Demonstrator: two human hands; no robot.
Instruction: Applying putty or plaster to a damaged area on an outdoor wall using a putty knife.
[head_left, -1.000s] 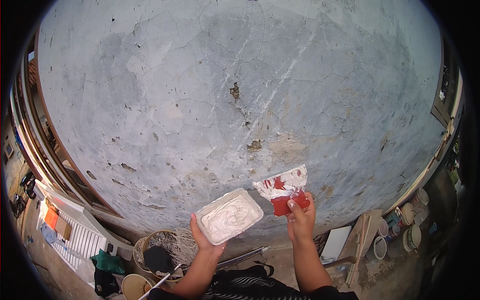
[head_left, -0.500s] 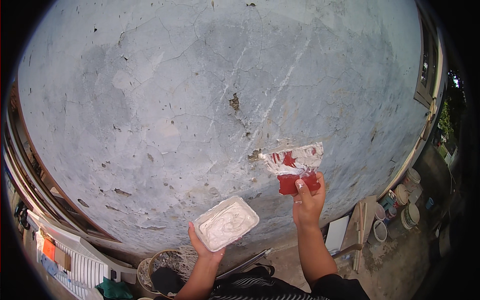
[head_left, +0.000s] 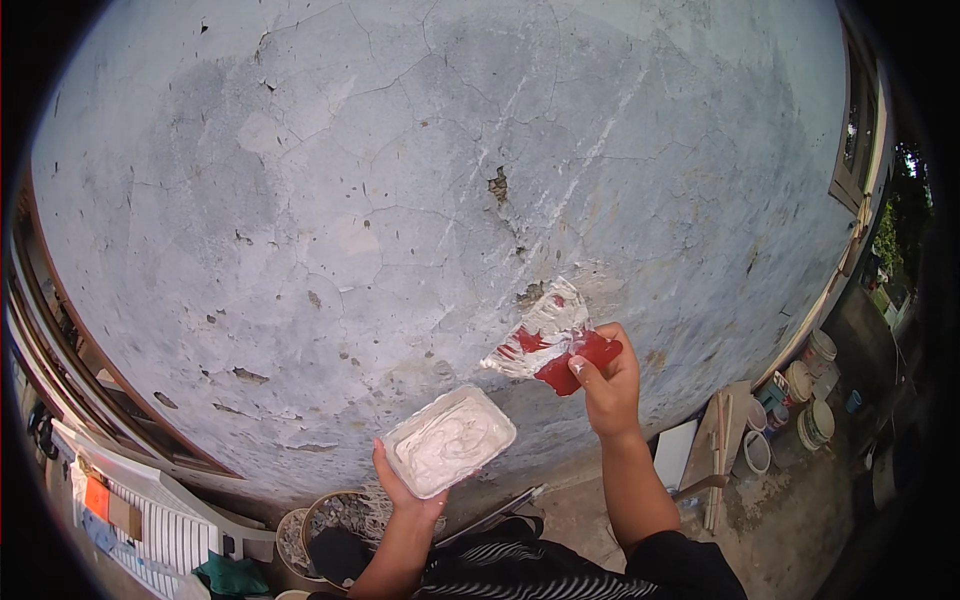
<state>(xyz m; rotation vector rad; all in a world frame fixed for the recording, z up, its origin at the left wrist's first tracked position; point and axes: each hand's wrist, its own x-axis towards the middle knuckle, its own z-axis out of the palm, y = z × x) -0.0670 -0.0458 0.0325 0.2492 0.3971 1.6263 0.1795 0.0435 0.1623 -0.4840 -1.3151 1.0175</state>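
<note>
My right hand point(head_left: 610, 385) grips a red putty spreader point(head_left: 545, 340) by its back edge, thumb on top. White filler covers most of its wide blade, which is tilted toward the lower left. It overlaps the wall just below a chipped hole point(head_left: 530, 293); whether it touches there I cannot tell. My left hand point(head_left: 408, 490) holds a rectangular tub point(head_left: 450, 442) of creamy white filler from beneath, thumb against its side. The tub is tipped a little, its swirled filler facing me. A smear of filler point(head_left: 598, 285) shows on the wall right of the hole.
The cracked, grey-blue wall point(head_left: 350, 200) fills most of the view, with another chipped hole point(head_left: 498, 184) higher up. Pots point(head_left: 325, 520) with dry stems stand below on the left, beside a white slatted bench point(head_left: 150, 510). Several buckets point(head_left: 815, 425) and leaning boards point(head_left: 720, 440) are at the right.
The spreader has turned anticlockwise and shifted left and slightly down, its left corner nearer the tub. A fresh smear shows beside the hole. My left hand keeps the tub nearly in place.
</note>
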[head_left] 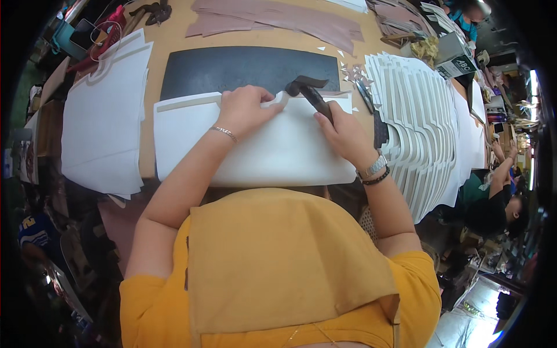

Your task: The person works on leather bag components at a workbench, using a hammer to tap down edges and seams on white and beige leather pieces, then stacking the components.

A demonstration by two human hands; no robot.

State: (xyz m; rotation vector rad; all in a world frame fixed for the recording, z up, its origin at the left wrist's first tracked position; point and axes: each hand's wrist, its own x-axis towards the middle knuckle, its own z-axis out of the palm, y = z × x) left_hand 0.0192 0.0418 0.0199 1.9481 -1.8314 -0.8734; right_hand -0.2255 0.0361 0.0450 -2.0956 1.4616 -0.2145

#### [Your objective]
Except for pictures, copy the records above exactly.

#### [Task solution]
Demonstrator: two human hands; no robot.
Instruction: Applying putty or plaster to a damaged area on an outdoor wall using a putty knife.
[head_left, -1.000s] 
[head_left, -0.500s] 
[head_left, +0.000s] 
<state>(xyz m; rotation vector rad; all in a world frame fixed for the recording, z up, its origin at the left wrist's first tracked position; point and axes: each hand's wrist, its own x-axis towards the middle knuckle, its own z-axis out of the palm, y = z × x) -0.0670 -0.0458 0.0325 0.2492 0.3971 1.6263 0.1795 0.0435 0.1623 -0.4840 -1.3151 1.0175</state>
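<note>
My right hand point(head_left: 610, 385) grips a red putty spreader point(head_left: 545, 340) by its back edge, thumb on top. White filler covers most of its wide blade, which is tilted toward the lower left. It overlaps the wall just below a chipped hole point(head_left: 530, 293); whether it touches there I cannot tell. My left hand point(head_left: 408, 490) holds a rectangular tub point(head_left: 450, 442) of creamy white filler from beneath, thumb against its side. The tub is tipped a little, its swirled filler facing me. A smear of filler point(head_left: 598, 285) shows on the wall right of the hole.
The cracked, grey-blue wall point(head_left: 350, 200) fills most of the view, with another chipped hole point(head_left: 498, 184) higher up. Pots point(head_left: 325, 520) with dry stems stand below on the left, beside a white slatted bench point(head_left: 150, 510). Several buckets point(head_left: 815, 425) and leaning boards point(head_left: 720, 440) are at the right.
The spreader has turned anticlockwise and shifted left and slightly down, its left corner nearer the tub. A fresh smear shows beside the hole. My left hand keeps the tub nearly in place.
</note>
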[head_left] 

Your task: The person works on leather bag components at a workbench, using a hammer to tap down edges and seams on white and beige leather pieces, then stacking the components.

A demonstration by two human hands; no robot.

State: (xyz m; rotation vector rad; all in a world frame fixed for the recording, z up, its origin at the left wrist's first tracked position; point and axes: each hand's wrist, its own x-axis towards the middle knuckle, its own z-axis out of the palm, y = z × x) left_hand 0.0192 0.0418 0.0199 1.9481 -1.8314 -0.8734; right_hand -0.2255 0.0361 0.0450 -2.0956 1.4616 -0.2145

This answer requires nothing more.